The government has warned that everyday foods could be labelled “high in salt” from February 2004 unless the food industry sets its own salt reduction targets.

Health minister Melanie Johnson told this week’s “salt stakeholders” meeting that she expected the industry to commit to reduced salt levels on lines like ready meals by then.

Representatives from the British Retail Consortium, the Food and Drink Federation and the IGD were among delegates at the joint Department of Health and Food Standards Agency meeting - dubbed the salt summit.

In her presentation, Johnson outlined how salt levels in a typical food basket could be reduced to come into line with a 6g recommended adult daily intake. The salt content of the average beefburger, for example, would have to be cut by 40%, and that of baked beans by more than a third.

Johnson said: “Three-quarters of salt intake comes from processed foods, like ready meals. Despite claims by the industry that they’ve taken substantial action, we need to see real steps forward.”

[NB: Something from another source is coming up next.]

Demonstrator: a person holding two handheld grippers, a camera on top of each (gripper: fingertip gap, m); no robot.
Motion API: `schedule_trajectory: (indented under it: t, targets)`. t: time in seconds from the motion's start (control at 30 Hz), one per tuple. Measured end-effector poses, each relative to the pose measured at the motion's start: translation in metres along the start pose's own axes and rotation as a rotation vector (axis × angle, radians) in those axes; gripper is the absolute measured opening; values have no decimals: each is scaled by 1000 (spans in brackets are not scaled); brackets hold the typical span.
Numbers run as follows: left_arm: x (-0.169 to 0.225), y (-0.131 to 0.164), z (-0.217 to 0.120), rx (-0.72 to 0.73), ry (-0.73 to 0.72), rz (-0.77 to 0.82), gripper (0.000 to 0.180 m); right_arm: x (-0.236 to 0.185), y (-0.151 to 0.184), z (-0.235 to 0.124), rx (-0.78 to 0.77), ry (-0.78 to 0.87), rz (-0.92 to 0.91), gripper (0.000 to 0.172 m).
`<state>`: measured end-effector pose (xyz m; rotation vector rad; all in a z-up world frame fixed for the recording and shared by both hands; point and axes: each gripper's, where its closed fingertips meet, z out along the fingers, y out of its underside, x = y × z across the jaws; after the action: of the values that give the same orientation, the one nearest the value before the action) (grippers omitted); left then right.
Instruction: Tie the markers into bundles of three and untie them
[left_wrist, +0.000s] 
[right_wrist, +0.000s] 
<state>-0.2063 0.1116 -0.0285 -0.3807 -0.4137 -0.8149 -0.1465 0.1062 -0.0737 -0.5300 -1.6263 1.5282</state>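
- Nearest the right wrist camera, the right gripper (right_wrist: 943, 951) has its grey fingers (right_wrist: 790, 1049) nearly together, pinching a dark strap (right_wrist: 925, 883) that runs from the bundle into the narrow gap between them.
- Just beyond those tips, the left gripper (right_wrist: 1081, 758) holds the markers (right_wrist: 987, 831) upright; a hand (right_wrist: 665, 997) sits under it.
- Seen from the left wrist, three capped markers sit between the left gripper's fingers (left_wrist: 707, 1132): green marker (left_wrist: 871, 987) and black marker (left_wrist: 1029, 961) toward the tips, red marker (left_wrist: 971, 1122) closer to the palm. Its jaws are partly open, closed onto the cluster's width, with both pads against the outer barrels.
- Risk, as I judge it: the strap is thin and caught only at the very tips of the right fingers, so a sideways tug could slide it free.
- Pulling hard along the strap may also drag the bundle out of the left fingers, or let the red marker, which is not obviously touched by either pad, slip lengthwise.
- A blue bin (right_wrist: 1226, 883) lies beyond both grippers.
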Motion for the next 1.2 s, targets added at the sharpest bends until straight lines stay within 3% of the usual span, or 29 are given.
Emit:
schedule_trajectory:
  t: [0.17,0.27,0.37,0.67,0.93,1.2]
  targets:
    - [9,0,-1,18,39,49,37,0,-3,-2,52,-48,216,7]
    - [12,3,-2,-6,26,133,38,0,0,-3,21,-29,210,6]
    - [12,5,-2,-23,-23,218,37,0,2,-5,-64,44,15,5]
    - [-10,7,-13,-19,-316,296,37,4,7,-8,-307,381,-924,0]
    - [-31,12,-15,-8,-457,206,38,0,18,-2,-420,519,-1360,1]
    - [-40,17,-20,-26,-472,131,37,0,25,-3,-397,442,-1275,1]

The food industry now plans to co-ordinate a salt reduction strategy - possibly through a new working group. A Food and Drink Federation spokeswoman said the new group was likely to be co-ordinated by IGD. She said a technical working group would probably look at how much salt could realistically be taken out of products like bacon and bread.

On the day of the summit, Sainsbury announced its own targets, lowering acceptable salt levels in five areas of its own label range covering pizzas, ready meals, soups, sandwiches and breakfast cereals.

In breakfast cereals no new products will be developed with more than 0.6g salt per serving and existing products will only be allowed to have 0.9g salt by January 2004.

Sainsbury plans to set targets in other areas of it own label range next year.